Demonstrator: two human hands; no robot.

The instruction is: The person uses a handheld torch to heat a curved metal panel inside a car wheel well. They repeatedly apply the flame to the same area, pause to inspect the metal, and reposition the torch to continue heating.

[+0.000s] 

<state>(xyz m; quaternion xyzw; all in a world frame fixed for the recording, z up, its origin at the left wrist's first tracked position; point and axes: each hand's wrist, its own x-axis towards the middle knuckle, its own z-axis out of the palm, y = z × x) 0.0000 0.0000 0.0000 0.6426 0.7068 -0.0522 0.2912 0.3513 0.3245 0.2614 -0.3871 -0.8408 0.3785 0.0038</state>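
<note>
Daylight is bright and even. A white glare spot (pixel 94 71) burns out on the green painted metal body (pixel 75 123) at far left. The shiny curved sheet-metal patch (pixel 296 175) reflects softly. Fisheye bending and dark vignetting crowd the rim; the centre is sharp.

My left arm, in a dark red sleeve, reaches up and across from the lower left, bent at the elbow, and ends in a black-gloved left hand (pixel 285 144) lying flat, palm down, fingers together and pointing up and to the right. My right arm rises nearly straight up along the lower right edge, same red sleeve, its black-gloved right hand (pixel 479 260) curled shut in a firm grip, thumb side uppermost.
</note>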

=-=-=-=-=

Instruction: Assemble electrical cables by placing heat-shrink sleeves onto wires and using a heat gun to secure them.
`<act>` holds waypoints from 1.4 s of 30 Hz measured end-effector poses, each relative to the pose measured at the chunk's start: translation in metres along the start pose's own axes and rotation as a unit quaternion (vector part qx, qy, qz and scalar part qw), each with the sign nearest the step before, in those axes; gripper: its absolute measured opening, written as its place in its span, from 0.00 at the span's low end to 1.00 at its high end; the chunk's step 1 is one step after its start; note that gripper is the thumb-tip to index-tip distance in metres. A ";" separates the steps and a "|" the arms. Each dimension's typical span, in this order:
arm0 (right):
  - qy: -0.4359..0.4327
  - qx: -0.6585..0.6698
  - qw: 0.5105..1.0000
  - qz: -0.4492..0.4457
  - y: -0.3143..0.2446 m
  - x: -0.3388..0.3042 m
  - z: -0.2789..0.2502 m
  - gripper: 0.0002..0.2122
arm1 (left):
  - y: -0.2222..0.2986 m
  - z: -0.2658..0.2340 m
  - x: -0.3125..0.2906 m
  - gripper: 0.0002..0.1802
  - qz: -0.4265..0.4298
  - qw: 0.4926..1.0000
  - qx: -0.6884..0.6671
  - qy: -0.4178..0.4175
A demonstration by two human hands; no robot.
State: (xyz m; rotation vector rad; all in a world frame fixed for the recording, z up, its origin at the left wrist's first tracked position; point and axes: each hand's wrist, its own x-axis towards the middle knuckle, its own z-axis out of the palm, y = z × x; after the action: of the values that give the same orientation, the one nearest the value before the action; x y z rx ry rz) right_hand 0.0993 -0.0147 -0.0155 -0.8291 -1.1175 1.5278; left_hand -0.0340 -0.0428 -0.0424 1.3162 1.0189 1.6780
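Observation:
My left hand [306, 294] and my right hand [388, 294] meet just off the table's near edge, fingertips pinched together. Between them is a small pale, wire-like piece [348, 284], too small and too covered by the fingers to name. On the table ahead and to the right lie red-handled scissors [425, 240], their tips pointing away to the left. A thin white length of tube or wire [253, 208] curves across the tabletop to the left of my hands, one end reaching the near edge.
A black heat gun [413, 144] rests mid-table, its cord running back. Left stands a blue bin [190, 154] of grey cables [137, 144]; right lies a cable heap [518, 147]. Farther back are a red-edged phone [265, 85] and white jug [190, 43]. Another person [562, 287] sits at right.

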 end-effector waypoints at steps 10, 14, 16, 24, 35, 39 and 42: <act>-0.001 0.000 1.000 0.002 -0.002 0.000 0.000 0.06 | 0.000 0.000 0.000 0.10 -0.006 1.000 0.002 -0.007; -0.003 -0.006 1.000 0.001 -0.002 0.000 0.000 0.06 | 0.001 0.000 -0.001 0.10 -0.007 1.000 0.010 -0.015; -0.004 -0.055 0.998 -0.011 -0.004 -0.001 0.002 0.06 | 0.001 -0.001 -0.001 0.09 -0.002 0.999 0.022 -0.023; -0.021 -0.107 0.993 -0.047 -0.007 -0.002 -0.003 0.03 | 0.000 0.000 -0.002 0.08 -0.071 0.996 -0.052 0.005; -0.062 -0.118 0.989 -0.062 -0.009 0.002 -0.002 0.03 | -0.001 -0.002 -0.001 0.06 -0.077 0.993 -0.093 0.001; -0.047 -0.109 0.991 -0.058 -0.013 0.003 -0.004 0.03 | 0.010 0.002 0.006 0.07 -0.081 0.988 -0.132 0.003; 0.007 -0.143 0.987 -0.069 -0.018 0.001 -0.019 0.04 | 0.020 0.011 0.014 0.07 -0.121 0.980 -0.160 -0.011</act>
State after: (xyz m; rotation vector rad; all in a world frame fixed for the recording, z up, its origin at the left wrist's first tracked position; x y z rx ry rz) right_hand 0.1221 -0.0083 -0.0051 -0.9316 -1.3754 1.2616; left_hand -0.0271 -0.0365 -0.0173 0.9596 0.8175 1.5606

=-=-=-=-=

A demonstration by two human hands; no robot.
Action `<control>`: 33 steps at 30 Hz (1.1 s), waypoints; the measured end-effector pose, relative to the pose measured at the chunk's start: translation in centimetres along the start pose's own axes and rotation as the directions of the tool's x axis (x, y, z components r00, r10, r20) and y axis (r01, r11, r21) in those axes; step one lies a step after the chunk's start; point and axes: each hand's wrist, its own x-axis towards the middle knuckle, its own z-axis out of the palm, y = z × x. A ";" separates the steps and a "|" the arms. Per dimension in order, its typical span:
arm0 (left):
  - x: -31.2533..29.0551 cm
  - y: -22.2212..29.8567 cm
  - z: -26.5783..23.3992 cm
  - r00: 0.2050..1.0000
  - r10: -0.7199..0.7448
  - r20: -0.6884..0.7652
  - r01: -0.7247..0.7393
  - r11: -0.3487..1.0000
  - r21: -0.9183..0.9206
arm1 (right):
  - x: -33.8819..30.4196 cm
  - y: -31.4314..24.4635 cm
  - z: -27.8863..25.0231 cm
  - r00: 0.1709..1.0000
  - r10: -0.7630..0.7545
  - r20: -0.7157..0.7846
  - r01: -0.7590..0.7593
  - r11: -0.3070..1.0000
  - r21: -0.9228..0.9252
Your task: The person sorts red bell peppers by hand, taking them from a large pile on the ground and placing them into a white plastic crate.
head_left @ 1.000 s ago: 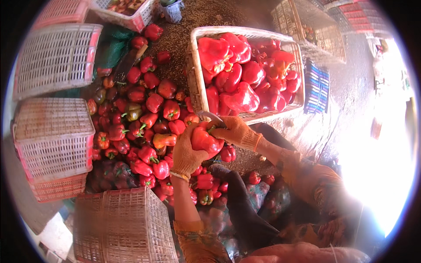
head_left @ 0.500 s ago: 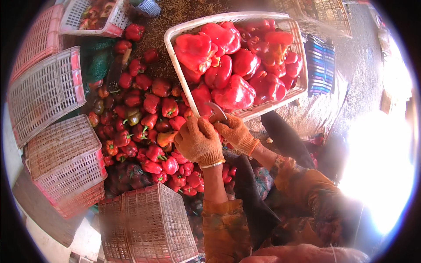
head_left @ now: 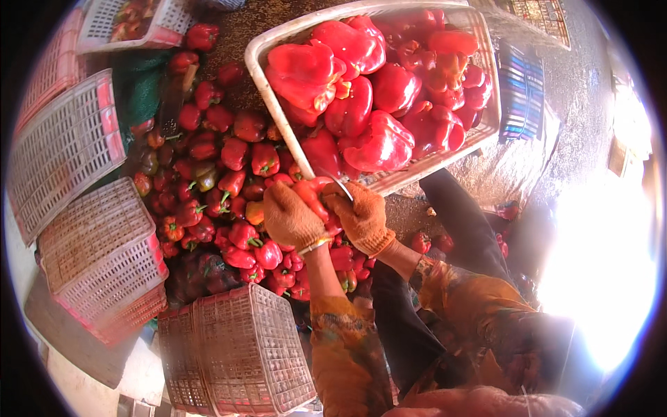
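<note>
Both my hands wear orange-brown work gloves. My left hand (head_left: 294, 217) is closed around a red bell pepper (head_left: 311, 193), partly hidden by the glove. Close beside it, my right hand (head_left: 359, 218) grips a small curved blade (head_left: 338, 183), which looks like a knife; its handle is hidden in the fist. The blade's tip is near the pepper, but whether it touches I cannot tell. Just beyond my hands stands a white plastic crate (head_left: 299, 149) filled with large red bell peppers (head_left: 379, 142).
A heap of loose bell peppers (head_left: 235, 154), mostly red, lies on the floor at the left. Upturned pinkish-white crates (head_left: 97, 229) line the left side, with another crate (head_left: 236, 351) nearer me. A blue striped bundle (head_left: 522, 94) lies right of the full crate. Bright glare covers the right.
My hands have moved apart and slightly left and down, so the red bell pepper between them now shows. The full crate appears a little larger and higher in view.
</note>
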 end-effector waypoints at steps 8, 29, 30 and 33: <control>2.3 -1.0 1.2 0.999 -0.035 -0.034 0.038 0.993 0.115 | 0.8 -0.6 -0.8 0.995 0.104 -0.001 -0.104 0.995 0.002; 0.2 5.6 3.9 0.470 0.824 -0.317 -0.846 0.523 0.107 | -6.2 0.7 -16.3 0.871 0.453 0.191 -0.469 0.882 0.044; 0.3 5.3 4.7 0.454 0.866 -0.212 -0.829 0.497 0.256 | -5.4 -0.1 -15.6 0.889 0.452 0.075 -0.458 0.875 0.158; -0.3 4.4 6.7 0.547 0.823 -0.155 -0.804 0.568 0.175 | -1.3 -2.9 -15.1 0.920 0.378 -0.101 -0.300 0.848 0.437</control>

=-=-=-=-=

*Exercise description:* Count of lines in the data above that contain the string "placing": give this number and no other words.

*Expected answer:* 2